Saturday, June 4, 2016

The Holy Kickstand Sees Us to Round Valley Reservoir

Round Valley Reservoir

4 June 2016

We were supposed to be riding in Delaware this weekend. Tomorrow's rain put and end to that. 

Instead, Tom suggested we meet him Saturday at the Griggstown Causeway at 8:30 a.m. for a 60-mile loop to Round Valley Reservoir.

Griggstown is 15 miles from my house, so I got up way too early for a weekend and pushed off at 7:20 a.m. Jim was pedaling back and forth along the causeway when I arrived with plenty of time to spare. I did what I always do when there's time.  I took pictures.




Tom drove past, and we followed him to the farthest parking lot from the canal. After a few minutes, Bob N pedaled in. Having cursed two of our regulars and banished a third to the southern hemisphere, we had no other takers.

Bob had never ridden with Tom before, so when Tom announced that he was going to bless our ride, there was some befuddlement from Bob while Jim and I were cracking up.

From his car, Tom pulled a plastic kickstand wrapped in blue and white cord (carefully wrapped by Tom's wife). "This is the Holy Kickstand," he explained. With a flourish, he attached it to his bike -- his Feather, I should add, so, already the blessing might have been suspect, as the bicycle-damaging curse involves both of us riding our Cannondale Synapses.  Our rain curse is more of a metal frame thing.



Anyway, the blessing:

"Tom and I will be fine," I explained to Bob and Jim.  "It's one of your bikes that's going to have problems."

Removing the kickstand from his bike, he held it with one hand while reaching for his Camelbak tube with the other.

"This water," he said, "has been filtered."  He doused the Holy Kickstand, and then shook it over our bikes.



I was surprised when he put the Holy Kickstand back in his car. I'd have thought we'd need it with us at all times.

The route would take us counterclockwise around the reservoir. The main attractions of this direction, apart from the reservoir itself, are the shorter ascent and the three-mile descent from the top of the reservoir on Stanton-Lebanon Road.  The main disadvantage is that most of the hills are in the second half of the ride.

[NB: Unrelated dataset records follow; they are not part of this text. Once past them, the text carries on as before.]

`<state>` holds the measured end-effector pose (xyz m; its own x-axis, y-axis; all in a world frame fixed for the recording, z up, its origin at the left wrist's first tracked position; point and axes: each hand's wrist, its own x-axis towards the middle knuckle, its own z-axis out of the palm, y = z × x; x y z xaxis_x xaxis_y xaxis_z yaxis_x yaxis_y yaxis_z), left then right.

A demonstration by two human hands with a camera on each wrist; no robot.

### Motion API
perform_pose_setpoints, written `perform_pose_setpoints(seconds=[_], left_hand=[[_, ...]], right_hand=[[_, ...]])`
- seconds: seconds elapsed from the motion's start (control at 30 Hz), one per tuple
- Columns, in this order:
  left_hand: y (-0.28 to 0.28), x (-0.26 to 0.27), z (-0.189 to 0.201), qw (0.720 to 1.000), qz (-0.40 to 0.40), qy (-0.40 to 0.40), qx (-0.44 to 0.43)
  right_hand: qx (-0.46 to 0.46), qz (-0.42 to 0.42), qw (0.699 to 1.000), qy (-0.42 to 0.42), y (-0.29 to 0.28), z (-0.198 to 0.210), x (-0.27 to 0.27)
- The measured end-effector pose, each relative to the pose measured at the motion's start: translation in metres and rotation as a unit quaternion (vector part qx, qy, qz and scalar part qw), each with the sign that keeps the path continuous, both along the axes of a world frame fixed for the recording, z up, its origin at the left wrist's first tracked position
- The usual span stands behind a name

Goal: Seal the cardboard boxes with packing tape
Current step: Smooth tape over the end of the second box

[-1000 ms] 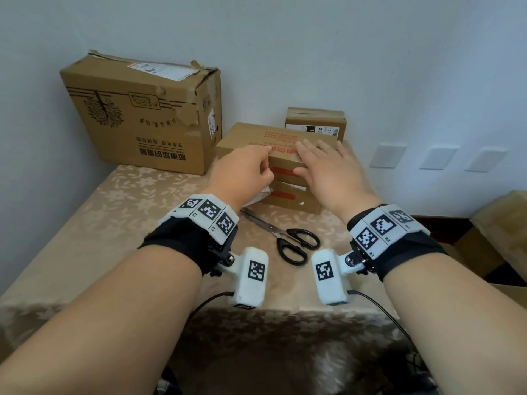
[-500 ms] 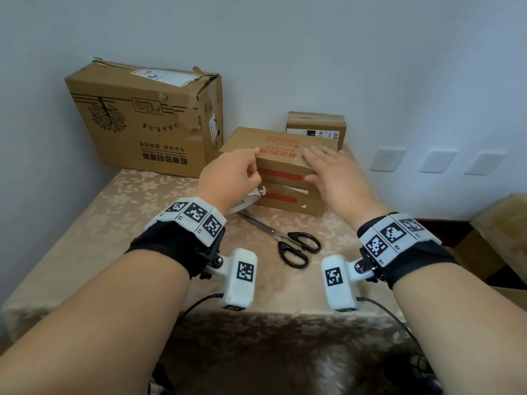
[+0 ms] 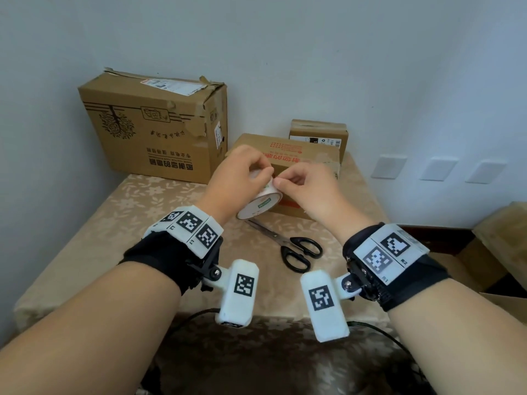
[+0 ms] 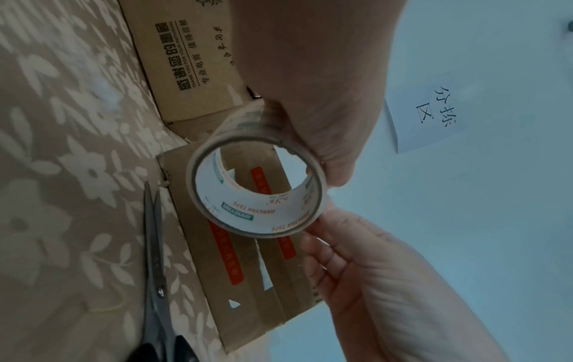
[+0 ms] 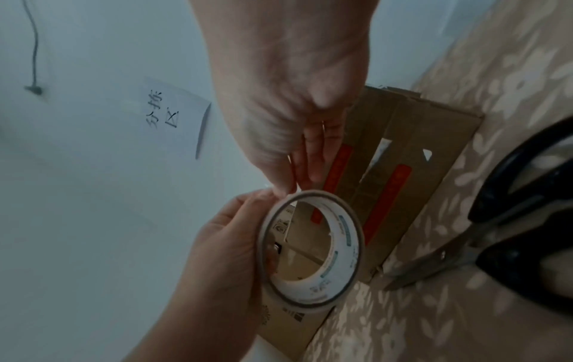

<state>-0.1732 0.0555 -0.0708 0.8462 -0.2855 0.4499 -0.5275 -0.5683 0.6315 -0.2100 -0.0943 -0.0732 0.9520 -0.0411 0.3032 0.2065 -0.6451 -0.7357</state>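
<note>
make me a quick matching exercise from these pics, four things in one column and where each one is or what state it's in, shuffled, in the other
Things:
1. tape roll
2. scissors
3. big box
4. smallest box

Places or states:
A. lying flat on the tablecloth, touched by no hand
B. at the back, behind the flat box with red print
C. held off the table in the left hand, right hand picking at its edge
D. at the table's far left by the wall, top flaps torn

Pairs: 1-C, 2-A, 3-D, 4-B
</note>
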Motion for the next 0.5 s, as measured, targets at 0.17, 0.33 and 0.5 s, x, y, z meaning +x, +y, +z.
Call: perform_pose_setpoints(seconds=[0.17,0.33,0.5], left_hand=[[0.008,-0.009,0.007,0.998,-0.028,0.063,-0.012],[0.023,-0.01,0.007,0.992,-0.032,0.119,0.012],[0.039,-0.011,0.008,0.992,0.0,0.116,0.05]], right_hand=[[0.011,-0.006,0.999,-0.03,0.006,0.0,-0.004],[-0.011,-0.005,0.998,-0.054,0.019,-0.007,-0.008],[-0.037,0.026,0.996,-0.075,0.038,-0.005,-0.01]])
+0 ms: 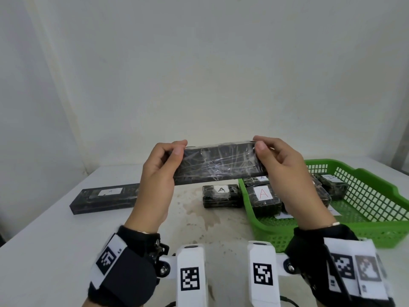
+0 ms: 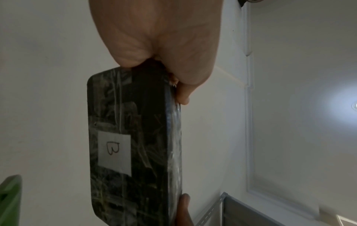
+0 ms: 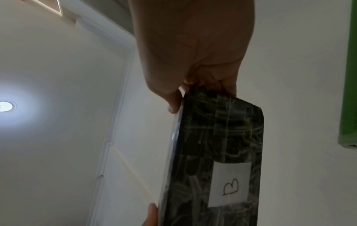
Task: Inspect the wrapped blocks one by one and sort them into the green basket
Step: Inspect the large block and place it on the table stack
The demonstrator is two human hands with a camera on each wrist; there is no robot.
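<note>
A long black block (image 1: pixel 218 166) wrapped in clear film is held in the air above the table, lengthwise between both hands. My left hand (image 1: pixel 164 161) grips its left end, my right hand (image 1: pixel 269 156) its right end. The wrist views show the far face of the long black block (image 2: pixel 133 145) (image 3: pixel 218 160), which carries a white label (image 2: pixel 114 152) (image 3: pixel 230 184) marked B. The green basket (image 1: pixel 363 209) sits at the right and holds several wrapped blocks labelled A (image 1: pixel 263 199).
Another long wrapped block (image 1: pixel 106 198) with an A label lies on the white table (image 1: pixel 55 251) at the left. A short wrapped block (image 1: pixel 221 195) marked A lies just left of the basket. A stain (image 1: pixel 199 214) marks the table's middle.
</note>
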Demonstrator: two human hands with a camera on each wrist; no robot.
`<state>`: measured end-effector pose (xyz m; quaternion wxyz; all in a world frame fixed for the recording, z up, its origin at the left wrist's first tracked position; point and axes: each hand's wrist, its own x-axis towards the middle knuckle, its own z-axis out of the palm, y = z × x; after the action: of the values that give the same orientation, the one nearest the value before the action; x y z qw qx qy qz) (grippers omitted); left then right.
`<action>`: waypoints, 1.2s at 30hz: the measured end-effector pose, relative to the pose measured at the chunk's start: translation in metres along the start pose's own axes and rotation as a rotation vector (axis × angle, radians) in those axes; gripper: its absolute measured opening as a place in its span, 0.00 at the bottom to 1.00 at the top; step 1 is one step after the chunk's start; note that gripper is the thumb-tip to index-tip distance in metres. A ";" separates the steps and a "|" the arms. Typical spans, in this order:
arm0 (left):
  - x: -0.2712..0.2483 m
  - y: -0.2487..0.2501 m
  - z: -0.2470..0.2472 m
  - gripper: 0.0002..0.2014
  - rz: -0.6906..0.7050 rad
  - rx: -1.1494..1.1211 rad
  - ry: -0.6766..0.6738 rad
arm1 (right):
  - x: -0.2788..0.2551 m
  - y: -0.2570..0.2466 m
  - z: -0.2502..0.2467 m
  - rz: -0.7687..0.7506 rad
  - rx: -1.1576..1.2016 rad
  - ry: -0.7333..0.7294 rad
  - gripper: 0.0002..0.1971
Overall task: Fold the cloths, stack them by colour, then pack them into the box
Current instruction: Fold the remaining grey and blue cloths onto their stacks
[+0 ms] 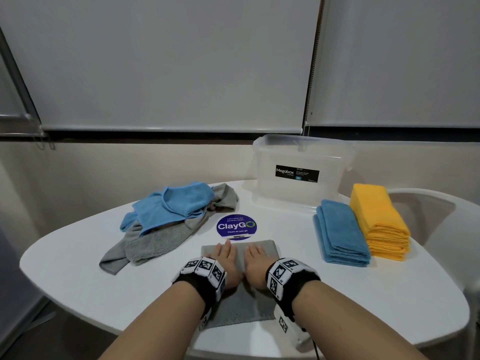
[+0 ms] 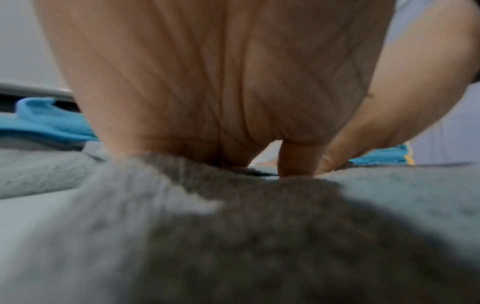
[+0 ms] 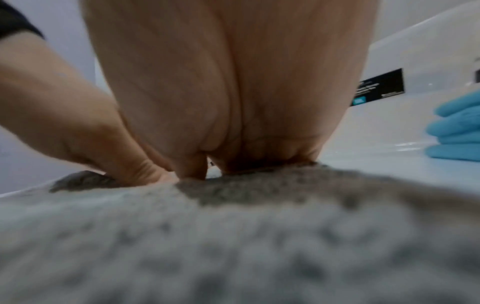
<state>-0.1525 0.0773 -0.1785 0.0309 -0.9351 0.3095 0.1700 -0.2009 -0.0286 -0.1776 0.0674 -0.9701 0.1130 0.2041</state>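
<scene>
**Mia:** What are the hands doing?

**Ben:** Both are flat on a grey cloth. The left hand and the right hand lie side by side, nearly touching, fingers straight and pushing down. They pinch nothing. It looks like they are smoothing a fold.

**Mia:** Is that cloth all folded?

**Ben:** I think not yet. It reaches from past the fingertips back under the wrists, so it likely needs one more fold.

**Mia:** What is done already?

**Ben:** Well off to the right of the right hand sits a tall yellow stack. Touching it, on the side nearer the hands, is a shorter stack of folded blue cloths. Yellow looks finished, because I see no loose yellow cloths.

**Mia:** And what is left?

**Ben:** Out past the left hand, to its left, is a messy pile. It has loose blue cloths on top and loose grey cloths under and around them. I cannot count them. All of those need folding.

**Mia:** Is there a grey stack?

**Ben:** I see none. The cloth under the hands may be the first grey one.

**Mia:** Where is the box?

**Ben:** The clear plastic box stands far ahead of the right hand, a little to its right. Its lid looks on, and it seems to have no cloths inside. So packing has not begun. I would say the job is about half done.
</scene>
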 end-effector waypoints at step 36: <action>-0.078 -0.056 -0.003 0.64 0.337 -0.010 -0.026 | -0.091 0.065 0.011 -0.326 0.021 0.176 0.43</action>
<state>-0.1770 0.1659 -0.1520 0.0013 -0.8677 0.4607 0.1865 -0.3021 -0.0721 -0.1563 0.0998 -0.9888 -0.0383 0.1037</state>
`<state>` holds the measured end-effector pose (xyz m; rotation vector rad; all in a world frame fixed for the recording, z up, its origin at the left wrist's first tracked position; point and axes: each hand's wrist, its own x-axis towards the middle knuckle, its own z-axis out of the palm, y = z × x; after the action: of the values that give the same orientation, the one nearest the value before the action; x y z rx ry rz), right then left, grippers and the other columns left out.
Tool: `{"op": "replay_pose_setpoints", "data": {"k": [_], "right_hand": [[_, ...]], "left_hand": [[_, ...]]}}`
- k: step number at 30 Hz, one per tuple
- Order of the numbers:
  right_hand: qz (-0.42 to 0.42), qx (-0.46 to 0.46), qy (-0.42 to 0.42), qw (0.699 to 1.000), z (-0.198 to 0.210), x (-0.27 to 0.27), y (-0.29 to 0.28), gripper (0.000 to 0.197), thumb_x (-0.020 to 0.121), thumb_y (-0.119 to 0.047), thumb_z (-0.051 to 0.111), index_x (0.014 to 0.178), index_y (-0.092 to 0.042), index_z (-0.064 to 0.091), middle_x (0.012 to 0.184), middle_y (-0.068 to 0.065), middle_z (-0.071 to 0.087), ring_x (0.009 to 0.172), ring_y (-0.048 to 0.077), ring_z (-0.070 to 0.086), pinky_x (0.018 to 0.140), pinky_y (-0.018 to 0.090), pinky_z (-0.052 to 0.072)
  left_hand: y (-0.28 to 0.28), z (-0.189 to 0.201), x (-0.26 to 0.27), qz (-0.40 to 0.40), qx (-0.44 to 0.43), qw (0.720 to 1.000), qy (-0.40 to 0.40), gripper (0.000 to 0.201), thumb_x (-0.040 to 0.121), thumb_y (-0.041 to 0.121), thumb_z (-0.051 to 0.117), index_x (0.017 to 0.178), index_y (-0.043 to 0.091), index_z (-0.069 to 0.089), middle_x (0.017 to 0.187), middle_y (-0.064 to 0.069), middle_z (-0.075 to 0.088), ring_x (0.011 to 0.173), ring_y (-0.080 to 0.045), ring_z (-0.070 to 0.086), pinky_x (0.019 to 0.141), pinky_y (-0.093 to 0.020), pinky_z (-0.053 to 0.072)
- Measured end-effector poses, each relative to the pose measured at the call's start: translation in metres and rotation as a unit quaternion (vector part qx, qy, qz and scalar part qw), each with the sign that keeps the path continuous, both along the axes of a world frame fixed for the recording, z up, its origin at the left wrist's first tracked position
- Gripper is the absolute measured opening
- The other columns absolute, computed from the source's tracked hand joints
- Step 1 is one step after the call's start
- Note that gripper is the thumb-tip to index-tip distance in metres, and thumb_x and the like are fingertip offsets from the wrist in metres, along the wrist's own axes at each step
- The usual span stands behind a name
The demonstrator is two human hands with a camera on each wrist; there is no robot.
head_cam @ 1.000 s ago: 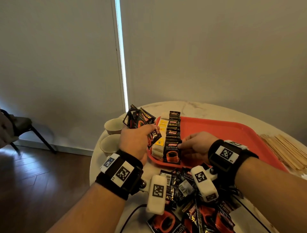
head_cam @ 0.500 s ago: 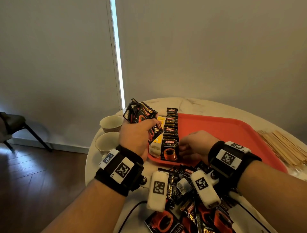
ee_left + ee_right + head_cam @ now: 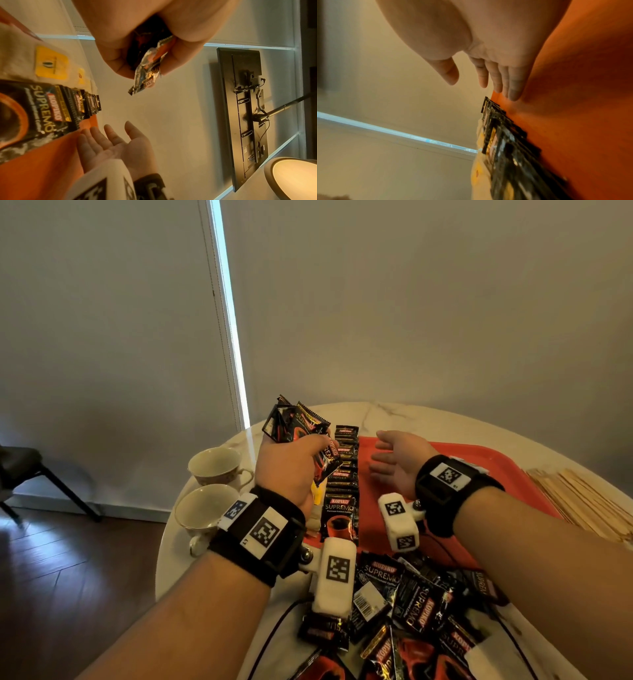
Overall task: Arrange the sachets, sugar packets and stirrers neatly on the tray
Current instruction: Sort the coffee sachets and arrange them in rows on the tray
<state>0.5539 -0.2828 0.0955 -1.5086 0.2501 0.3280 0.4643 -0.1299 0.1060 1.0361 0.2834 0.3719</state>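
This looks like a lived-in room of a home or small lounge. A round marble-topped table [image 3: 404, 412] stands near plain pale walls, with two china teacups [image 3: 214, 465] at its nine o'clock edge. Dark wooden flooring [image 3: 68, 559] and a chair [image 3: 24, 470] lie farther toward nine o'clock. The left wrist view shows a wall-mounted screen [image 3: 243, 115] and a lamp [image 3: 291, 178].

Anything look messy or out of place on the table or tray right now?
Yes: a jumbled heap of sachets lies off the tray at the near table edge, overlapping at all angles. The row of sachets on the tray is tidy, and the stirrers are not yet on it.
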Motion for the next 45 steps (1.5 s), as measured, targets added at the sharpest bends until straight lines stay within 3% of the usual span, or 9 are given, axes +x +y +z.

We stopped at Jerry's Brooklyn Grill in Whitehouse Station for a quick snack before climbing up to the reservoir.

This being Miss Piggy II's first trip to Round Valley, I took a picture of her at the eastern berm:




I can get a few good pictures if I hold the camera against the fence and shoot through the links.


Finally, after years of trying, I got pictures of the berm that come close to showing how wide and steep it is:



At the boat launch, we could see how low the water level is:


Wheeeeeeeeeeeeee!  I tried not to grab the brakes on the way down.

We passed right by the Stanton General Store. It's still a pizza joint. I'm waiting for it to turn back into a general store that sells muffins the size of my mountain bike cassette. That's not gonna happen, is it?  *Sigh.*  (It's been six years.) We went to the Wawa on Summer Road at Route 202 instead. 

Then we turned onto Higginsville, where we could see the eastern side of the hill that holds Round Valley Reservoir.


At the bottom of Higginsville is the Raritan River.




To get home, I had to get out of the Raritan watershed and back into the Delaware watershed. My plan was to break off from the group on Lindbergh Road, where it meets Ridge, and take Rileyville Road down into Hopewell. I wasn't looking forward to the long slog out of the Hopewell Valley.

We regrouped at Ridge Road. "How many miles do you have left?" I asked Tom.

He checked his GPS. "We have ten miles left."

I looked at my computer and did the math. If I were to follow them back to Griggstown and then go home, I'd be adding 25 miles to the 63 I already had, finishing with 88 miles. We all agreed that it wasn't worth finding 12 more miles to make a century. I was too tired, sticky, and hungry for that. If I were to split off now, I'd have 15 to go, and 78 miles for the day. Good enough. I said my goodbyes and moseyed along the top of the Sourland Mountain on my own.

Halfway up Hopewell-Princeton Road, which isn't half the slog I thought it would be, I remembered that, with tomorrow's rain, I'd have to mow the lawn this afternoon. I had to detour around the closed part of Carter Road, which added a few more miles than I'd planned for. Good thing we have a small yard. The chore helped, I think, to stretch my legs, because I'm not at all sore right now.

Tom, Jim, and Bob got back to Griggstown without incident. The curse has been broken. For now.


2 comments:

Robert Neusner said...

Jim dropped his chain on Grandview road. Does that count as being stricken by the curse?

Our Lady of Perpetual Headwinds said...

The chain would have to have broken, wrapped around the rear derailleur, bent it, and snagged several spokes before we'd consider it a curse. Even then, Jim is a good enough wrench that he'd have been able to fix all of that.